EXERCISE REQUIREMENTS
Lines with "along" in the records below: say how many there are, and add nothing.

[[ PROVIDED RECORDS open ]]

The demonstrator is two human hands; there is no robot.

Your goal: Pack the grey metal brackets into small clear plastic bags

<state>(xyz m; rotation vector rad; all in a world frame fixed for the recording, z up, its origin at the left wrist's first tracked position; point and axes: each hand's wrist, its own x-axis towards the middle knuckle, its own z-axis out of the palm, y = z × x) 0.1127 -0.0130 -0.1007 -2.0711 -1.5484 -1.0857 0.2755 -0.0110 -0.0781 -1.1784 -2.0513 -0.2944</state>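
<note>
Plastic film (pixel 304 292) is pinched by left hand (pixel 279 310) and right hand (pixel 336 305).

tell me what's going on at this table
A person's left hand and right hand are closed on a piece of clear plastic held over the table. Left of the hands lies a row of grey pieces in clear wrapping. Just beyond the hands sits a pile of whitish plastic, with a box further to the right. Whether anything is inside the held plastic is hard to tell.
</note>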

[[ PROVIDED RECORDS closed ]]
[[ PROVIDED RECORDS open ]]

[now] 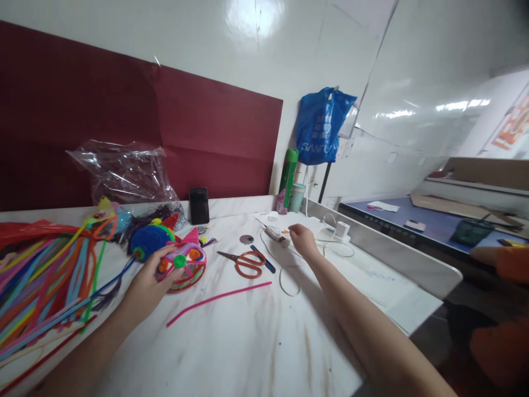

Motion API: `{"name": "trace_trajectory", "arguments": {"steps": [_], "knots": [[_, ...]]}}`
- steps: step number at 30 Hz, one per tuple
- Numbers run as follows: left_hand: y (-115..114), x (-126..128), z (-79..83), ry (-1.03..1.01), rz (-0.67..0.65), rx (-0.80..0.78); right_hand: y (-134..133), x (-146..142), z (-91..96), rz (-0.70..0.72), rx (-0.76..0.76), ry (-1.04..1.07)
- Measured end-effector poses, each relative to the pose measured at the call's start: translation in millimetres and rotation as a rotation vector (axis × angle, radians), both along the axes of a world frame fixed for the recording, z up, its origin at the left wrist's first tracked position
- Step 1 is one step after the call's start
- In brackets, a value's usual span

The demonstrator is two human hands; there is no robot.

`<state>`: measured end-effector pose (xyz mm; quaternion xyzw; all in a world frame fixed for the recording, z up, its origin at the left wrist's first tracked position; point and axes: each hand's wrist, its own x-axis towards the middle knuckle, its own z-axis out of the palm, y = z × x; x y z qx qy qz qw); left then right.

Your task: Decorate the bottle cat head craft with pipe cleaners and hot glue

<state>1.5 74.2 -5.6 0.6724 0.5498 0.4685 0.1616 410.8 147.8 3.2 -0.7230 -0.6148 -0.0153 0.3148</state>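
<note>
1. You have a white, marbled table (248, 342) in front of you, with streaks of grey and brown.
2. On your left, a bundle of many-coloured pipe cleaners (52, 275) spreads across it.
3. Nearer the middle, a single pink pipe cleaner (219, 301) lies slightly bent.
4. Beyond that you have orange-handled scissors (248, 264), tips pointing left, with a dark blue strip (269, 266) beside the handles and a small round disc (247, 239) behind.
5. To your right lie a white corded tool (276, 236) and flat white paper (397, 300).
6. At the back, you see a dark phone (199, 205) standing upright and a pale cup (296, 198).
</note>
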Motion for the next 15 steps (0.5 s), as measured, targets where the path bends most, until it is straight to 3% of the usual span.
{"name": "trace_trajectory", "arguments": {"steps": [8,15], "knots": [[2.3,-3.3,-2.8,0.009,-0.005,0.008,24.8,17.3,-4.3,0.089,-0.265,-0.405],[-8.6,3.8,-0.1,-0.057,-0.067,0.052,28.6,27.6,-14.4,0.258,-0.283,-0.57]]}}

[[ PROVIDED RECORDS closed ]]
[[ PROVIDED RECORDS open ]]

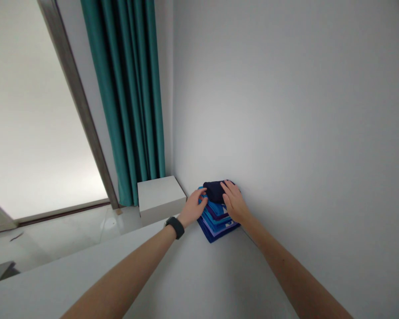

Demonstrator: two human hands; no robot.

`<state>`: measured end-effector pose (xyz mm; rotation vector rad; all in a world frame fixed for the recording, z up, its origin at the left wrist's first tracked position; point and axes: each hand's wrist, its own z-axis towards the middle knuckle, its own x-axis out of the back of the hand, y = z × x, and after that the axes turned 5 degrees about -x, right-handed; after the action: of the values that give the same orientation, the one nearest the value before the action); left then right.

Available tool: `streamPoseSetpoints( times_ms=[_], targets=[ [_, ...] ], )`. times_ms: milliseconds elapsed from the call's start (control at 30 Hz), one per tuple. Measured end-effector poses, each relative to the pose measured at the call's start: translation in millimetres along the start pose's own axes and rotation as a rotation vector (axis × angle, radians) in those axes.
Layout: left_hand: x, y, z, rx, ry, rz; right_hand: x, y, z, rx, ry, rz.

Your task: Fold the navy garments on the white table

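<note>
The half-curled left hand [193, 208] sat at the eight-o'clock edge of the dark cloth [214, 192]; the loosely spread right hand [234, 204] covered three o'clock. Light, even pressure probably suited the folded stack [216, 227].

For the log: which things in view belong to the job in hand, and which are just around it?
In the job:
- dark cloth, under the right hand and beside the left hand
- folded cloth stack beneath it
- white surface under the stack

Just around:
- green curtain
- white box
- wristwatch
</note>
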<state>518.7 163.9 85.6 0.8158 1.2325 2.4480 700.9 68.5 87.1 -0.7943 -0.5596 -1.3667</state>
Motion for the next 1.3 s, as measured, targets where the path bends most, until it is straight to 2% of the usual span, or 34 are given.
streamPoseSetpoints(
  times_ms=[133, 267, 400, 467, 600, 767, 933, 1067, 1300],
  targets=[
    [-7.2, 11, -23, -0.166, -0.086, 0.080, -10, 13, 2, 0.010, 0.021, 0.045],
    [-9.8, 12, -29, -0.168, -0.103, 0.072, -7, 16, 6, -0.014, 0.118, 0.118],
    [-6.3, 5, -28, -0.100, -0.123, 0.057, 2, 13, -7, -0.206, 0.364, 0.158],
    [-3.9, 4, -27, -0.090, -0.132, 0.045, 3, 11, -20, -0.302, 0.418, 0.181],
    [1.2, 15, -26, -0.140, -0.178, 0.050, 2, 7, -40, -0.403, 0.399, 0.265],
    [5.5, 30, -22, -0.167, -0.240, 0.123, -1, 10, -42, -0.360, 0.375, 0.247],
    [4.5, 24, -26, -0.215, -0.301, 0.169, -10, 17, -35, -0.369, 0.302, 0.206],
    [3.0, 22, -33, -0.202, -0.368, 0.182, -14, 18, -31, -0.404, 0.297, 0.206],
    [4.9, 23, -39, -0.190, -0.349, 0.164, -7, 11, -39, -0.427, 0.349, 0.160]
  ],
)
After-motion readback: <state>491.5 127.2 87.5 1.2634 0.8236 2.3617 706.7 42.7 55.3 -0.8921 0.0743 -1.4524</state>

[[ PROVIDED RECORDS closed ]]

RESPONSE BOX
2